WORK TO COMPLETE: All of the data that appears below is to be given again precisely as written.

[[ SUPPLIED DATA open ]]

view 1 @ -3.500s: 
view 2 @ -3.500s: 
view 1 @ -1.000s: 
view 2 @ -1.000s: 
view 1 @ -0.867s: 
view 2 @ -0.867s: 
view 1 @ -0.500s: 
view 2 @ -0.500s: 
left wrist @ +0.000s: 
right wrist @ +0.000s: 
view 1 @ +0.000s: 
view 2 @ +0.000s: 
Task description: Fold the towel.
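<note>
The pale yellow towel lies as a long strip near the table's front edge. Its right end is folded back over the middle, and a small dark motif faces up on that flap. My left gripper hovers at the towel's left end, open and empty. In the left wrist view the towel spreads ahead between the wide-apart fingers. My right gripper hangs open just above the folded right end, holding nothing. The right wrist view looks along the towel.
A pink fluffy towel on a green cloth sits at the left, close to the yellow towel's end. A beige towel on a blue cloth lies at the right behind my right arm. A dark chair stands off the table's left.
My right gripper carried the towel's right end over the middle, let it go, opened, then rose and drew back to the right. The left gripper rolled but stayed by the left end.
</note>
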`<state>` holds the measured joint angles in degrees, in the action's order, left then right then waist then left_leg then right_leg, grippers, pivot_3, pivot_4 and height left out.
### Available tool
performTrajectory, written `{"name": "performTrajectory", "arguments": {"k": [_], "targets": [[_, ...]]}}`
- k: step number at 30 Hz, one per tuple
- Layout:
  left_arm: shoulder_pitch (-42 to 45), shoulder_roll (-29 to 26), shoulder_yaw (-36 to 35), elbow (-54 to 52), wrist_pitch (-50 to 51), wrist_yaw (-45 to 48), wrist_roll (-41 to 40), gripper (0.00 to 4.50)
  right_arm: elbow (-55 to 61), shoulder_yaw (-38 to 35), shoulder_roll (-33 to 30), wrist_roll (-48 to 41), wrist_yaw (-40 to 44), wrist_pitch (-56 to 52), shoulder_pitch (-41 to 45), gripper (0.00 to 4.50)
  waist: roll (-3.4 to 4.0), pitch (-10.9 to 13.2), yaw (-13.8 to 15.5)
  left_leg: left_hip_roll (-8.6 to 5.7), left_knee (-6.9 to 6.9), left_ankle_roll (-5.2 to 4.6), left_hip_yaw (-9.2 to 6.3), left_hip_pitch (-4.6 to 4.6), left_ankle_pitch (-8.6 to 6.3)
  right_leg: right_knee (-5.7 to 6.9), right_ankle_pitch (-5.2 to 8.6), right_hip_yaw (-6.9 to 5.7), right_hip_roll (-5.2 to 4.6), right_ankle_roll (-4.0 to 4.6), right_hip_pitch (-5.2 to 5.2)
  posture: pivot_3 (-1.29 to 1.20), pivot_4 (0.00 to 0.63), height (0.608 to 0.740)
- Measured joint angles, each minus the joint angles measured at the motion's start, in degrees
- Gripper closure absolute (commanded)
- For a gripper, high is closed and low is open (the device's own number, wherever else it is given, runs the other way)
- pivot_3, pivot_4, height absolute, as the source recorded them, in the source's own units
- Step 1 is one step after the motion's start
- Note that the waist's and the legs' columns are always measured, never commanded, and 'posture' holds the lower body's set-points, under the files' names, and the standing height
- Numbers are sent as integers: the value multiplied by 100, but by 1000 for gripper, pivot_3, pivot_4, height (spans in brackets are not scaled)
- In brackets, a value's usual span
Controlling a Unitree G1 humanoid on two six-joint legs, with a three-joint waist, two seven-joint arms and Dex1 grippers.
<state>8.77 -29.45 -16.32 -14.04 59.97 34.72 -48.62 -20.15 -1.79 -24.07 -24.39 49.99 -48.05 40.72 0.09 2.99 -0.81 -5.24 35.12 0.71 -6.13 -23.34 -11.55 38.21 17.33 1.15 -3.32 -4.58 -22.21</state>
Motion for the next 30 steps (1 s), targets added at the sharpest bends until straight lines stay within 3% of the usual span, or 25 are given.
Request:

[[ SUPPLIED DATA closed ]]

WRITTEN REPLY:
view 1 @ -3.500s: 
view 2 @ -3.500s: 
view 1 @ -1.000s: 
view 2 @ -1.000s: 
view 1 @ -0.867s: 
view 2 @ -0.867s: 
view 1 @ -0.500s: 
view 2 @ -0.500s: 
left wrist @ +0.000s: 
right wrist @ +0.000s: 
view 1 @ +0.000s: 
view 2 @ +0.000s: 
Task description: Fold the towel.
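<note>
The pale yellow towel lies as a long strip near the table's front edge. Its right end is folded back over the middle, and a small dark motif faces up on that flap. My left gripper hovers at the towel's left end, open and empty. In the left wrist view the towel spreads ahead between the wide-apart fingers. My right gripper hangs open just above the folded right end, holding nothing. The right wrist view looks along the towel.
A pink fluffy towel on a green cloth sits at the left, close to the yellow towel's end. A beige towel on a blue cloth lies at the right behind my right arm. A dark chair stands off the table's left.
My right gripper carried the towel's right end over the middle, let it go, opened, then rose and drew back to the right. The left gripper rolled but stayed by the left end.
</note>
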`<state>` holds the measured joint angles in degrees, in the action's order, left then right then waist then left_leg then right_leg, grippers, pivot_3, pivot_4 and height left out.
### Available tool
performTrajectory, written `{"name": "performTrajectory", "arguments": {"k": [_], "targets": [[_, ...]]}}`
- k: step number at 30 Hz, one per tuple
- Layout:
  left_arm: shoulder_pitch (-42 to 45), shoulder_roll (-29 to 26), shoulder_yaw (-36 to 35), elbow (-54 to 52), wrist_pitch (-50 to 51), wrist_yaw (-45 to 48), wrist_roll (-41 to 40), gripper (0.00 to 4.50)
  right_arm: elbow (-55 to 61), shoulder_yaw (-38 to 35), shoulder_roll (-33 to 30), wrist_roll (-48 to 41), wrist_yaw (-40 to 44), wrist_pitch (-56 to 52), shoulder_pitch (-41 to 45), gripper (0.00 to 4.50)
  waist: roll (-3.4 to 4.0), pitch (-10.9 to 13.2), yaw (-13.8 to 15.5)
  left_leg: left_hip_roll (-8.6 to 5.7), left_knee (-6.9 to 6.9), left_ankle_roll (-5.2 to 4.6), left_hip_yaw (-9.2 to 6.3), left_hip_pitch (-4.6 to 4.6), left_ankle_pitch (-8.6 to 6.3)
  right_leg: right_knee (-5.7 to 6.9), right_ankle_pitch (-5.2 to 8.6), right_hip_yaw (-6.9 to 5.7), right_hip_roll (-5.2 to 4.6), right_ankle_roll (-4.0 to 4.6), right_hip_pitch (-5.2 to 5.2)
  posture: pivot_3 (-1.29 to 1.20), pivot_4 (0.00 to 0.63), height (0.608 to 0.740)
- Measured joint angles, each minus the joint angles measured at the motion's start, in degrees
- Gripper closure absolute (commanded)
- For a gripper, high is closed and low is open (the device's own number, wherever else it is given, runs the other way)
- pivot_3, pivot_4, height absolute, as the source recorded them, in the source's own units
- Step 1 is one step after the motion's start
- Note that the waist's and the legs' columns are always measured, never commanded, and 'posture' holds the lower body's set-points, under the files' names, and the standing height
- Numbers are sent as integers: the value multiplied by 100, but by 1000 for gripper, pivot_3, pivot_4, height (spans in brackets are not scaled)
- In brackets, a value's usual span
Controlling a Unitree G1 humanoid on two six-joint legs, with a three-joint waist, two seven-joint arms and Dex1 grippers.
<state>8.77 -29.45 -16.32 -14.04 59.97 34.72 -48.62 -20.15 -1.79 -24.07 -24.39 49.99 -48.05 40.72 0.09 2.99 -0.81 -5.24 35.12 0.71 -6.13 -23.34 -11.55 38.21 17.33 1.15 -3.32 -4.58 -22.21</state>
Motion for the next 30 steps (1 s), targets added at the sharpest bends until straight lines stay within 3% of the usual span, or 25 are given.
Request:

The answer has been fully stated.